Blog 17_ Rent Freeze
Would I support a Rent freeze, someone asks? I would certainly like to see rents stabilise but I am worried whether or not a rent freeze would work right now. Maybe we can achieve the same effect in another way.
Landlord representatives claim a rent freeze would drive more smaller landlords out of the market thus reducing supply and making matters worse. Others dispute this, but it is generally held that a rent freeze is good for tenants in situ but very bad for those looking for a place to rent.
Landlords see the issue of tenant rights as a zero sum game. Whenever new rights are proposed for tenants, landlords claim the net effect will be to subtract rights from them.
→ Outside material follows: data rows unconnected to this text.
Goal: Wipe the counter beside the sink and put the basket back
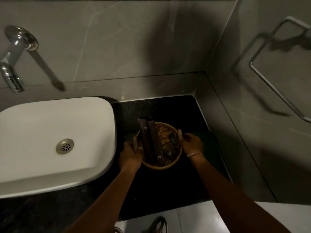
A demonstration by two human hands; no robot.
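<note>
Both hands were on the wicker basket (165, 140), which sat over the black desk (168, 185) just right of the white sink (42, 132). Left hand (131, 153) was curled around the handle on the basket's left rim, fingers closed on it. Right hand (191, 142) gripped the handle on the right rim, thumb and fingers wrapped on it; thin band on that wrist. Couldn't tell whether the basket was resting on the desk or lifted clear. Inside it: two long dark brown boxes (149, 142) lying side by side, far ends sticking out past the rim, plus a small dark green bottle (173, 138). A green cloth (207, 145) lay on the desk just right of the basket, partly behind the right hand. Chrome tap (11, 68) on the wall above the sink.
</note>
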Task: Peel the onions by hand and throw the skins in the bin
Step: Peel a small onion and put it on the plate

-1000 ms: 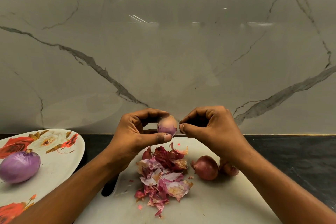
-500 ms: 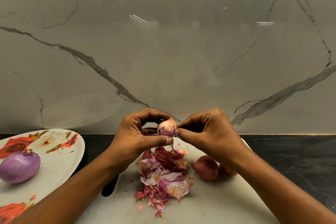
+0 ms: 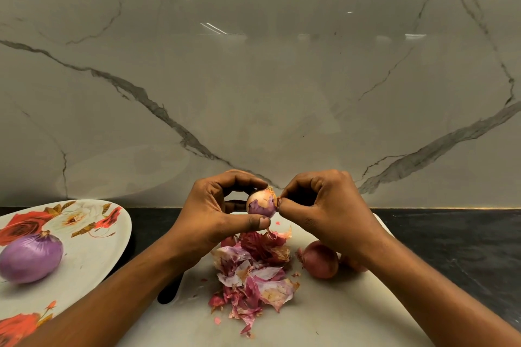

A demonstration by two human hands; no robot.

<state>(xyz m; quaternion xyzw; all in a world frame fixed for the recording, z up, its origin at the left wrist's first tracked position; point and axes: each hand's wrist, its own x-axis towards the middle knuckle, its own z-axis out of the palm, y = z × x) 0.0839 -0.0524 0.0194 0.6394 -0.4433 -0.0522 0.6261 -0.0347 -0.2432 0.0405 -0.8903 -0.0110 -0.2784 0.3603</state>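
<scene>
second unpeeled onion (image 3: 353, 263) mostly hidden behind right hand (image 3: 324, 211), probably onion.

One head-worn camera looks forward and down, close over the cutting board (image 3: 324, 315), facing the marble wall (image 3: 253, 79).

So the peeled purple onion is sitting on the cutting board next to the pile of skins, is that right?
Not quite. The head view shows the peeled purple onion sitting on the floral plate, off to the left. The pile of skins is on the cutting board.
</scene>
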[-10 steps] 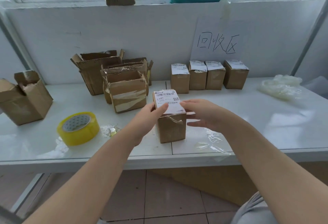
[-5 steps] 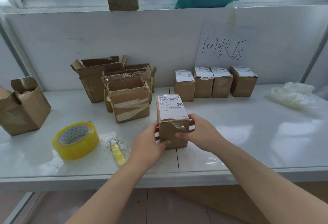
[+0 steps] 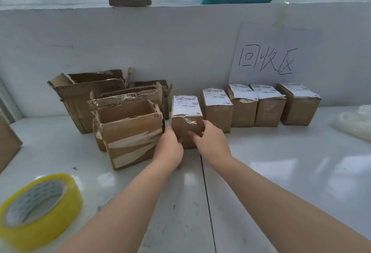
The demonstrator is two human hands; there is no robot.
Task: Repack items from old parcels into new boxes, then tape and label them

According to the Daft.ie Rental Price Report Q3 2024, average monthly market rents were as follows:
Dublin EUR 2,476 up 5.2%, Cork City EUR 2,077 up 10.4%, Limerick City EUR 2,221 up 19.2%, Galway City EUR 2,189 up 10.5%, Waterford City EUR 1,659 up 5.8% and Rest Of Ireland EUR 1,586 up 8.3%.
These are the rates for new tenancies and the figures for those remaining in a rented home would have been lower. Even so the figures are stark, particularly for Limerick, which is now on a par with Cork and Galway. Economic growth in Limerick has been strong, but there has been almost no new housing supply, something the new Mayor is determined to rectify.
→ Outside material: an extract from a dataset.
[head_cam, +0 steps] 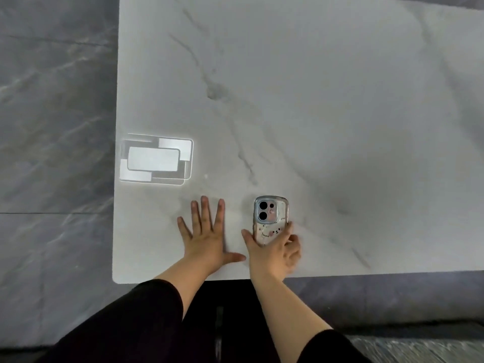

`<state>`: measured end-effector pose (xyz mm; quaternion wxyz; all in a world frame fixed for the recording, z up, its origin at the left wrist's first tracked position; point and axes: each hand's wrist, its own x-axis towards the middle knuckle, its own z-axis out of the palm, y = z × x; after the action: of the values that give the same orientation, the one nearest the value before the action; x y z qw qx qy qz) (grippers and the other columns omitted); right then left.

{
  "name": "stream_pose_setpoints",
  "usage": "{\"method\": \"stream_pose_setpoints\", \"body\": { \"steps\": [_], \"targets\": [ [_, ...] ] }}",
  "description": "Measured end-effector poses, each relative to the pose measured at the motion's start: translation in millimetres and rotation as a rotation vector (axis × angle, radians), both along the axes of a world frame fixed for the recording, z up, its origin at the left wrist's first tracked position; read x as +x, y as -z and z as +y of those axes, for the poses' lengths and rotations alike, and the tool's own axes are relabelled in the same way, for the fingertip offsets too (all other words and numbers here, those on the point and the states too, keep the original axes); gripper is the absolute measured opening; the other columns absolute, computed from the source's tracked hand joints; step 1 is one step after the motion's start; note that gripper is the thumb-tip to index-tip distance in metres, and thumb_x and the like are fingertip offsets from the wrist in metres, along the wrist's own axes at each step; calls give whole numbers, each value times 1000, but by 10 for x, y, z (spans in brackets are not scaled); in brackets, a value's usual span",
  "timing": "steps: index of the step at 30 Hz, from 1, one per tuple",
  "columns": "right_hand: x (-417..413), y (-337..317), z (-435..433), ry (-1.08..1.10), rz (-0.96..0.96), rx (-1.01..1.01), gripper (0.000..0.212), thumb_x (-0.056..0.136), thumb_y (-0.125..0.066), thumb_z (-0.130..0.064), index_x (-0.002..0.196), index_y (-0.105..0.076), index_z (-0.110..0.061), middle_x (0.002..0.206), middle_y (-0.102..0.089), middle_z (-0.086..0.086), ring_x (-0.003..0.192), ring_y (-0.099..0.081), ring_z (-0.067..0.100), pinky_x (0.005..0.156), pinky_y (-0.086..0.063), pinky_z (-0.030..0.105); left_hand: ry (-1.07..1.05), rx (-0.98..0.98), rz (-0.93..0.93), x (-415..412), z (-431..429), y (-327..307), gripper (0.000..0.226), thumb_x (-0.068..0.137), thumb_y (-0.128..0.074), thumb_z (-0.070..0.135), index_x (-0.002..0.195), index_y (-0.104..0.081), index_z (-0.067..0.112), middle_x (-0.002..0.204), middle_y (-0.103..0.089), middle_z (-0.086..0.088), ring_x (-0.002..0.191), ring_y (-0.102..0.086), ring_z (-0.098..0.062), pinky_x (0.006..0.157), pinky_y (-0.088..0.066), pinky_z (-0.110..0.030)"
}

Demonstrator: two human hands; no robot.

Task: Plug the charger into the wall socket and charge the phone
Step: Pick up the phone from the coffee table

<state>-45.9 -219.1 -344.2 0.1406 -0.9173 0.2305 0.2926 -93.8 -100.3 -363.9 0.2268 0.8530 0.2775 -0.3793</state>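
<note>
Head cam: the right hand is wrapped round the lower end of the phone, face down near the worktop front edge, probably to lift it. The left hand lies flat, fingers spread, empty, maybe bracing. No charger or socket visible.

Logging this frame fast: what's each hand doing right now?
Left hand: open, flat on the marble table, holding nothing.
Right hand: closed around the phone.
</note>
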Motion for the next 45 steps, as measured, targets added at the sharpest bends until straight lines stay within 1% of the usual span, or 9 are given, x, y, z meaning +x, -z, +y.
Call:
{"method": "stream_pose_setpoints", "body": {
  "steps": [7,13,19,24,27,32,37,41,45],
  "targets": [
    [-142,134,-4,-23,-134,-4,105,70,-56,-72,148,-3,-27,149,-18,14,135,-17,32,112,-15,55,-7,-35,16,14,32,-25,146,40,-54,88,128,49,36,131,64,-1,122,58,-25,88,45,-53],
    [-78,124,0,-45,-158,-20,99,69,-67,-59,145,-18,-20,141,-30,15,129,-25,33,107,-23,55,7,-35,25,26,39,-49,146,39,-55,88,126,51,37,128,65,-1,119,60,-24,85,46,-52],
    [155,-91,-126,-121,5,12,91,57,-68,-47,134,-25,-21,129,-35,10,122,-33,31,97,-32,47,47,-87,69,78,102,-125,147,40,-57,87,117,58,37,118,71,-1,112,65,-25,94,34,-60],
    [174,-523,-307,-141,192,88,89,54,-65,-40,132,-30,-13,127,-32,11,123,-31,29,95,-34,39,47,-145,-75,-47,269,-543,129,54,-51,88,133,40,41,157,28,-3,148,18,-24,116,0,-58],
    [82,-861,-440,-176,252,175,82,58,-65,-39,129,-36,-8,120,-37,10,119,-37,28,95,-37,34,-14,-184,-98,-259,316,-892,122,64,-57,77,142,28,39,162,8,-4,148,-14,-27,116,-18,-54],
    [-174,-1480,-722,-106,365,394,50,66,-66,-29,107,-46,-10,88,-56,4,71,-55,17,56,-41,26,-260,-331,-157,-786,149,-1443,106,76,-55,67,147,18,37,160,-11,-6,141,-33,-27,111,-34,-45],
    [-435,-1801,-998,-301,453,433,28,66,-56,-37,82,-50,-15,72,-46,1,62,-40,18,60,-33,31,-605,-462,-271,-1523,-220,-1829,94,83,-52,61,150,8,34,159,-21,-1,141,-33,-19,115,-30,-37],
    [-619,-1793,-1028,-460,612,391,26,82,-51,-39,86,-52,-14,72,-42,4,64,-40,20,65,-34,33,-893,-404,-211,-2204,-485,-1952,82,88,-47,58,152,-4,29,149,-42,-5,134,-44,-22,108,-34,-34],
    [-862,-1790,-738,-631,729,356,30,78,-55,-39,83,-47,-10,65,-40,2,60,-42,20,59,-32,33,-1209,-344,-188,-2800,-613,-2031,75,92,-49,46,151,-13,17,138,-53,-13,126,-51,-26,101,-39,-31]
  ]
}}
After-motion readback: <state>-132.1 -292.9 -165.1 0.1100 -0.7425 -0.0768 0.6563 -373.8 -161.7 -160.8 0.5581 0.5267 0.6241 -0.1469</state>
Professor Lyons of TCD, commenting on the daft report, showed a very interesting correlation for Dublin between numbers of apartments built and rent rises that year. In years when apartment building was low (2018 - 2022), rents rose substantially, but, in years when the number of apartments built was high (around 9,000 in 2023), there was a virtual rent freeze. It looks as though we can take apartments completed in a year as a proxy for private rental properties coming to the market and potentially apply this country wide. To complete the picture: in 2024 apartment building in Dublin fell back and rents have started to rise again.
So it seems we can engineer a natural rent freeze if we build enough apartments. As with house prices, so too with rents, it all comes back to supply. In my Blog post no 4, I have shown how thousands of new "living above the shop" rental properties could be brought to market. This would make a substantial difference but, in the longer term, the Government's Housing for All plan, which has been tilted towards social homes, will need to make provision for more private rental properties as well.